In "Whom loves ya?", 2/12/2014, Geoff Pullum riffed on one of the outcomes of "a large-scale statistical study of what correlates with numbers of responses to online dating ads", namely that "men who use 'whom' get 31% more contacts from opposite-sex respondents".
It suited Geoff's rhetorical purposes to take this number at face value, but I wondered about where it really comes from, and what if anything it means.
That "large-scale statistical study" was reported in just one place: Caitlin Roper, "How to Create the Perfect Online Dating Profile, in 25 Infographics", Wired 2/3/14. Here's what we learn about the design of the study:
Here at WIRED, we couldn’t help but think there might be a better way to optimize your chances, so we pulled massive amounts of data from OkCupid and Match.com, searching for tips that might help you master Internet dating and find someone awesome.
Call it the algorithm method: Working with data crunchers at the dating sites, we put together 25 tips for writing the perfect profile, selecting the right photo, and really understanding your audience. We analyzed the 1,000 most popular words on both men and women’s profiles, tabulated the most popular movies and TV shows, and crunched stats on what people consider their best feature vs. what features their potential dates are attracted to.
The "algorithm method"? Even Science magazine wouldn't accept that description as an appropriate Methods section. Ms. Roper does tell us more:
We couldn’t have done any of this without the help of the data maestros at Match and OkCupid: Christian Rudder, cofounder and president of OkCupid, and Jim Talbott, director of consumer insights at Match.com. These guys and their data teams ran queries of all kinds and pulled spreadsheet after spreadsheet of information to try and answer our strange questions. We also needed OkCupid to get permission from their users to enable us to publish those popular profile pics. In short, we couldn’t have scraped all this data and derived this advice without the help of these talented data crunchers who are as dedicated to data analysis as we are.
But this is equally empty. Here's the infographic illustrating what Roper calls "One of the clearest findings: Higher-brow preferences make you sexier":
We don't learn the overall size of the samples of profiles and raters; or how the "attractiveness ratings" were calculated; or what the relationship was between the number of profiles mentioning a movie or series and the (average?) attractiveness rating of those profiles; or what the error bars on the attractiveness ratings were. The oddest thing about this "result" is the interpretation in terms of brow height: In what universe is Homeland highbrow and Dr. Who lowbrow?
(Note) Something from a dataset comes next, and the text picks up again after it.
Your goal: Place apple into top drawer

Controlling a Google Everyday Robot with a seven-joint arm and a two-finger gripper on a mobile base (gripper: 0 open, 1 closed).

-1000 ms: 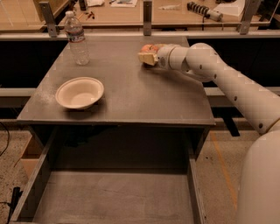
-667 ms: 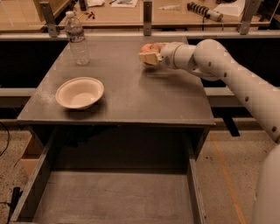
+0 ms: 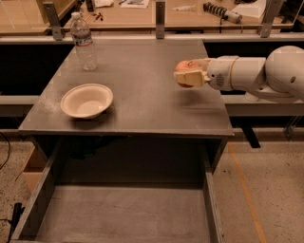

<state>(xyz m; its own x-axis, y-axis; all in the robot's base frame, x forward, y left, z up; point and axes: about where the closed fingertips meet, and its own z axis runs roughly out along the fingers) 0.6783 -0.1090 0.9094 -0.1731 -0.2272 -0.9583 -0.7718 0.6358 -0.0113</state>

The core numerical analysis is much more puzzling — the lead infographic is a chart that "shows 380 of the top 1000 most commonly used words in profiles on OkCupid.", where "the color-coding shows the average attractiveness rating of the people using those words":
But the choice can't have been simply "the top 1000 most commonly used words in profiles on OkCupid", since that list would have been dominated by things like "the" and "of". And in fact this is not a list of "words" at all, since it includes phrases like "the ocean", "on the beach", "work out", and "trying new things". So maybe they have a method for finding significant collocations? Or maybe someone just skimmed a bunch of profiles and wrote down a list of words and phrases that caught their eye? And then maybe combined item frequency with subject's attractiveness ratings, or with some quantity derived from number of responses, or …?
One of the other infographics adds to the uncertainty:
Were profiles that include the string "my cats" excluded from the attractiveness averaging of profiles that included the string "cats"? Is this the male list, or the female list, or both combined? And was the ranking of features actually determined by the average attractiveness rating of profiles containing the feature in question, or was some sort of regression technique used to try to sort out the differential effects of correlated features?
The infographic that Geoff reacted to is the most puzzling of all:
In what sense is it "28% better for a male to refer to females as women than girls"? Does this mean that women's rating of profiles containing such references is 28% higher, on average? Does it mean that profiles containing such references get an average of 28% more responses?
And then there's the critical "whom" factoid: What does it actually mean that "Men who use 'whom' get 31% more contacts from the opposite sex"?
At this point, we really need to pay attention to those silly little questions about what is being compared to what, and what the counts were, and what the confidence intervals are.
For some perspective, let's take a look at a case where we actually know what's going on.
The Internet Archive's collection of forum posts contains 409,411 items, of which 32,937 contain the word who, and 870 contain the word whom. There were 134 items containing both the word who and the word cats, while the word whom and the word cats co-occurred in 3 items.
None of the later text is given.